Mitchell Stanley

Personal information
- Full name: Mitchell Terry Stanley
- Born: 17 March 2001 (age 25) Telford, Shropshire, England
- Batting: Right-handed
- Bowling: Right-arm fast
- Role: Bowler

Domestic team information
- 2022–2023: Worcestershire (squad no. 38)
- 2022: Manchester Originals
- 2024–present: Lancashire (squad no. 38)
- FC debut: 22 June 2025 Lancashire v Kent
- LA debut: 2 August 2024 Lancashire v Somerset

Career statistics
| Competition | FC | LA | T20 |
| Matches | 11 | 8 | 21 |
| Runs scored | 108 | 7 | 11 |
| Batting average | 6.35 | 7.00 | 3.66 |
| 100s/50s | 0/0 | 0/0 | 0/0 |
| Top score | 20 | 5* | 7 |
| Balls bowled | 1,679 | 384 | 324 |
| Wickets | 41 | 6 | 19 |
| Bowling average | 29.26 | 59.83 | 27.94 |
| 5 wickets in innings | 3 | 0 | 0 |
| 10 wickets in match | 1 | 0 | 0 |
| Best bowling | 6/100 | 3/43 | 4/30 |
| Catches/stumpings | 7/– | 2/– | 2/– |
- Source: Cricinfo, 27 September 2026

= Mitchell Stanley =

English cricketer (born 2001)

Mitchell Terry Stanley (born 17 March 2001) is an English cricketer who plays for Lancashire.

==Career==
In November 2019, at the age of 18, Stanley signed his first professional contract for Worcestershire, having previously represented the county's Second XI and Shropshire age group sides, after being spotted at a fast bowling programme. He extended his contract in December 2020, before signing his first full-time professional contract in September 2021, despite a side injury restricting him to eleven Second XI fixtures in 2021, with Alan Richardson describing him as a first team player for the future.

Stanley made his Worcestershire debut against Leicestershire County Cricket Club in the 2022 T20 Blast on 17 June 2022, taking a wicket on debut. He featured in a further six games for Worcestershire in the 2022 T20 Blast season, finishing with best figures of 2/24 against Birmingham where he took two wickets in the first two legitimate deliveries of the match. His performances in the tournament earned praise from overseas player and stand-in captain Colin Munro.

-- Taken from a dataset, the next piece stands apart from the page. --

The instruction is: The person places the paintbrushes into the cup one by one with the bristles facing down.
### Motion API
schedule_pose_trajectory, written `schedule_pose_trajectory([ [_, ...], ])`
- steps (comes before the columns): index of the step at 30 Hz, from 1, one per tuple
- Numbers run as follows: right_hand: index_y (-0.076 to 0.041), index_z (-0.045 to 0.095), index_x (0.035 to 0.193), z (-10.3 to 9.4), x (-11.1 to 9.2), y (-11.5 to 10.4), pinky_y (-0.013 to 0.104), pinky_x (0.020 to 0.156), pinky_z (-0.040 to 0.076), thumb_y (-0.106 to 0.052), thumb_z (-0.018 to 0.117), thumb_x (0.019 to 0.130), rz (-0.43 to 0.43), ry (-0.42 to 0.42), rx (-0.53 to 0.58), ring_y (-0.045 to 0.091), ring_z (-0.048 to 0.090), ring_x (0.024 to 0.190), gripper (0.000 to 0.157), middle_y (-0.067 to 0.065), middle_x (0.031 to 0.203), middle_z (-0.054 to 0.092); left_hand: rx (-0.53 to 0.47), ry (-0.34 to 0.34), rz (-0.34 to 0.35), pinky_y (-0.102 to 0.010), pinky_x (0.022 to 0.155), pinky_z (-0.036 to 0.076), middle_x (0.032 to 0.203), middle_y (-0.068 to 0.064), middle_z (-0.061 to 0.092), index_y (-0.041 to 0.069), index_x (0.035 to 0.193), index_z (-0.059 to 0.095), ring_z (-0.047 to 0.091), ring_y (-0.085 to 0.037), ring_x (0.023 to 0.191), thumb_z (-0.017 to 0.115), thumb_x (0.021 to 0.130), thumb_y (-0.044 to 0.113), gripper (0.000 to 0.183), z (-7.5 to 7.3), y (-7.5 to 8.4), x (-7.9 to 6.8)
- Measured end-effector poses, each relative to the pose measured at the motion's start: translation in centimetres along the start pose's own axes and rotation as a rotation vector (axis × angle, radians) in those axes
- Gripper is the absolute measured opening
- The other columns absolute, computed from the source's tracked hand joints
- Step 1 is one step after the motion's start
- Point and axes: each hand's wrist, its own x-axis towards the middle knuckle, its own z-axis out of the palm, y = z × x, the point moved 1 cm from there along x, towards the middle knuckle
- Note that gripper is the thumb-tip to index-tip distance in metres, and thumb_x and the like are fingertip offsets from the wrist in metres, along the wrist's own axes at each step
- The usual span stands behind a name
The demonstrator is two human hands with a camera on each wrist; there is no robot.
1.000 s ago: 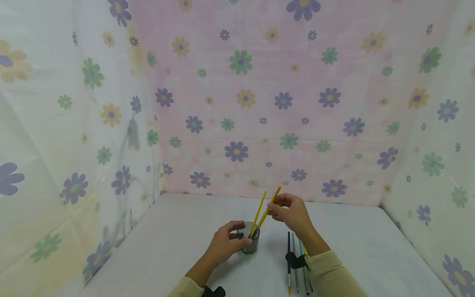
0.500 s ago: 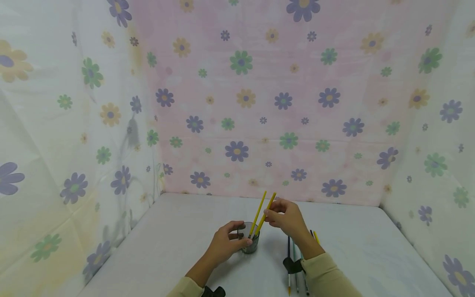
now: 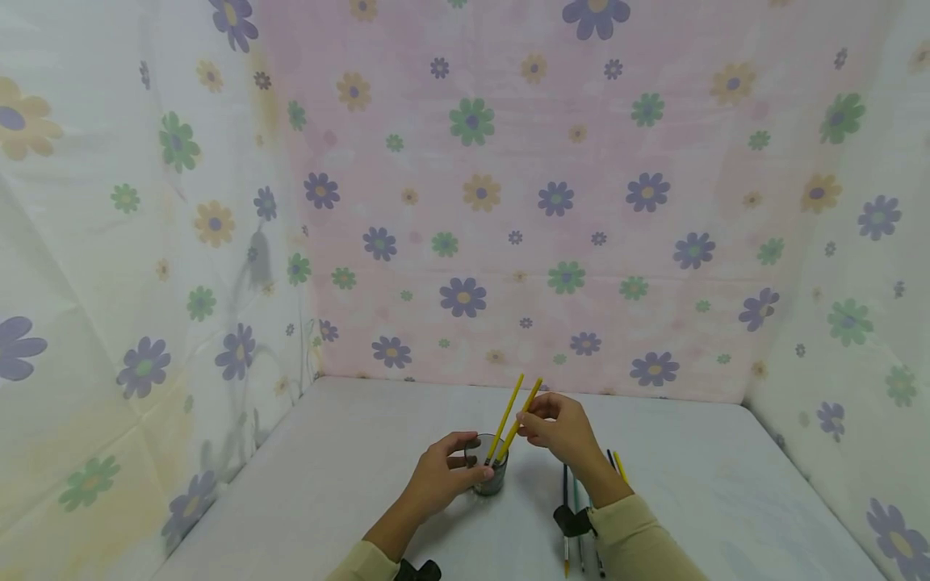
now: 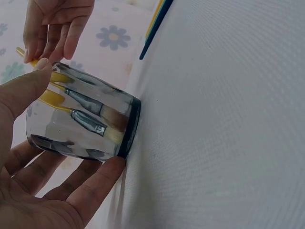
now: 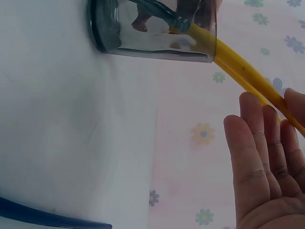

In August 2022, Stanley earned a call-up to the Manchester Originals side for the 2022 season of The Hundred as a replacement player for Daniel Worrall.

He signed for Lancashire County Cricket Club on a one-year deal in September 2023.

Stanley was included in the England Lions squad to tour Australia in January 2025.

In June 2025, he agreed a new contract to stay at Lancashire until at least the end of the 2026 season. In July 2026, Stanley further extended his time at Lancashire by agreeing a two-year contract extension through to the end of the 2028 season.